Po południu zaplanowaliśmy spotkanie integracyjne w parku Fun Factory, gdzie młodzież mogła korzystać z wszelkich atrakcji – przepłynięcia tratwą, rowerami wodnymi, jazdy na łyżwach na całorocznym lodowisku,  jazdy na gokartach, ze strzelnicy laserowej itp. Itd. Na zakończenie – kiełbasa z grilla w towarzystwie różnego rodzaju sałatek przyniesionych z domu. I tu niespodzianka – większość Izraelczyków preferowała kiełbasę wieprzową niż drobiową, choć jakoby wieprzowiny nie jadają.

Sobota 18 czerwca to dzień z temperaturą 35 stopni, a my we Wrocławiu. Pokazaliśmy gościom Katedrę, Dzielnicę Czterech Wyznań, Sary Rynek, Uniwersytet, ale najchętniej zwiedzali … Galerię Dominikańską. Dlaczego? Wszystko jest dla nich u nas tanie, np. buty za 600 złotych. Tutaj mała uwaga: średnia pensja w Izraelu wynosi ok. 10 000 szekli (=ok. 13 000 zł), a nauczyciel zarabia ok. 17 000 szekli (= ok.22 000 zł), więc czemu się dziwić? Ani słońce, ani temperatura nas nie wykończyły.

Niedzielne przedpołudnie spędziliśmy w dawnej wieży ciśnień – obserwatorium astronomiczne, a zwłaszcza ścianki wspinaczkowe zrobiły wrażenie i dostarczyły wiele zabawy. Popołudnie zaplanowano jako dzień rodzinny, który większość spędziła nad jeziorem na Dębcu, co było bardzo dobrą decyzją, bo dzień był znów upalny.

W poniedziałek odmiana – pada deszcz i chłodno, a my po powiecie kościańskim. Z tego powodu nieco zmieniliśmy trasę i zaczęliśmy od klasztoru w Lubiniu z nadzieją na koniec deszczu. Kto by pomyślał, ze spędzimy w klasztorze o wiele więcej czasu niż planowaliśmy! Ojciec Daniel, który nas tam przywitał, zachwycał się Izraelem, a młodzież izraelska była bardzo zainteresowana obiektem i zadawała wiele pytań. Ojciec Daniel wyznał, że na listopad planuje koleją podróż do Izraela, co sprawiło, że izraelska uczennica Lee – Yam odczytała mu po hebrajsku błogosławieństwo na tę podróż i szczęśliwy powrót do domu.
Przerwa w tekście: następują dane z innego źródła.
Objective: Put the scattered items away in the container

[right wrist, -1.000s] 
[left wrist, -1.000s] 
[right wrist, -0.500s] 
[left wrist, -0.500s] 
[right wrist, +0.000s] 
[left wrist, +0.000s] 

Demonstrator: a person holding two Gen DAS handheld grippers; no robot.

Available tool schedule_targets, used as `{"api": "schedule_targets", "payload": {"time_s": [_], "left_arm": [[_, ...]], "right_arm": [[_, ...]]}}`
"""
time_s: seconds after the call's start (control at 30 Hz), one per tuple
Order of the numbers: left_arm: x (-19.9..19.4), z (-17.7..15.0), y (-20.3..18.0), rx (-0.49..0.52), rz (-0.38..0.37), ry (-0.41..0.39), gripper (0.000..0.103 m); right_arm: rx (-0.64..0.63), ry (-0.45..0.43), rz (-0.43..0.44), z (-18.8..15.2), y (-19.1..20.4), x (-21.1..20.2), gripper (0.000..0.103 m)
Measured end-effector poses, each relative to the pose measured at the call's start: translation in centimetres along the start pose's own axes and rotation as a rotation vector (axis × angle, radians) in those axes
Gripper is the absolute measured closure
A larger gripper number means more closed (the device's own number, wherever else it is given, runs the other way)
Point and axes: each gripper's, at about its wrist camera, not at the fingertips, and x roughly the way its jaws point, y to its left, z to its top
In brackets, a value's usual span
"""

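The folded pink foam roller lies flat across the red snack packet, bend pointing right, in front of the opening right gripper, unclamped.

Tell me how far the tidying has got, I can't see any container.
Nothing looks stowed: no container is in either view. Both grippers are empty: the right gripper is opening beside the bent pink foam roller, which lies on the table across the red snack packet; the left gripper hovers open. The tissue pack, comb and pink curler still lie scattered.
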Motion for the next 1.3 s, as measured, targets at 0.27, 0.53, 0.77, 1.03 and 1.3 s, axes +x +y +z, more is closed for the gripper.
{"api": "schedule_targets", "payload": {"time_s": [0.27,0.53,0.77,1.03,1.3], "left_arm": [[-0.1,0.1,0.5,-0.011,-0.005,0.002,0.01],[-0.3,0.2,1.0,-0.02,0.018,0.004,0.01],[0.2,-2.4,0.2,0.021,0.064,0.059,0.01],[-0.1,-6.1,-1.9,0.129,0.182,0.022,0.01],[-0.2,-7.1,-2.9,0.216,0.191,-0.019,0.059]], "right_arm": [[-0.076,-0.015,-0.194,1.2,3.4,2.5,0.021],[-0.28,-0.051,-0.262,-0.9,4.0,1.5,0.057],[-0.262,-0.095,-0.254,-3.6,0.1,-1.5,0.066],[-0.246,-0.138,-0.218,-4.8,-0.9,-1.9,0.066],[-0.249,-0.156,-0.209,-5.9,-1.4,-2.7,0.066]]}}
Ojciec Daniel był bardzo wzruszony, ze Shmulikiem wymienili kontakty, bo mają spotkać się w Izraelu. Z Lubinia jedziemy do Cichowa (wychodzi słońce). W Soplicowie nauczyliśmy Izraelczyków poloneza (a jakże!), nikt nie bał się chodzących po terenie zwierząt – wręcz przeciwnie, głaskano krowy, osła, konia, barany, jakby to były pieski lub kotki. Jedna krowa udała się z nami na plażę (chyba też przechodziła po pasach). Na szczęście restauracja przy plaży była otwarta nie tylko dlatego, że można było zamówić coś do jedzenia i picia, ale właściciel miał piłkę i uczniowie mogli pograć w siatkówkę plażową. Pałac w Racocie i otaczający go park zwiedziliśmy w drodze powrotnej. Na koniec pojechaliśmy do Jarogniewic, gdzie zapaliliśmy znicz w miejscu upamiętniającym pomordowanych Polaków, Żydów i Niemców - nazistowskie ofiary eutanazji. Odmówiliśmy modlitwy za zmarłych w obrządku judaistycznym i katolickim.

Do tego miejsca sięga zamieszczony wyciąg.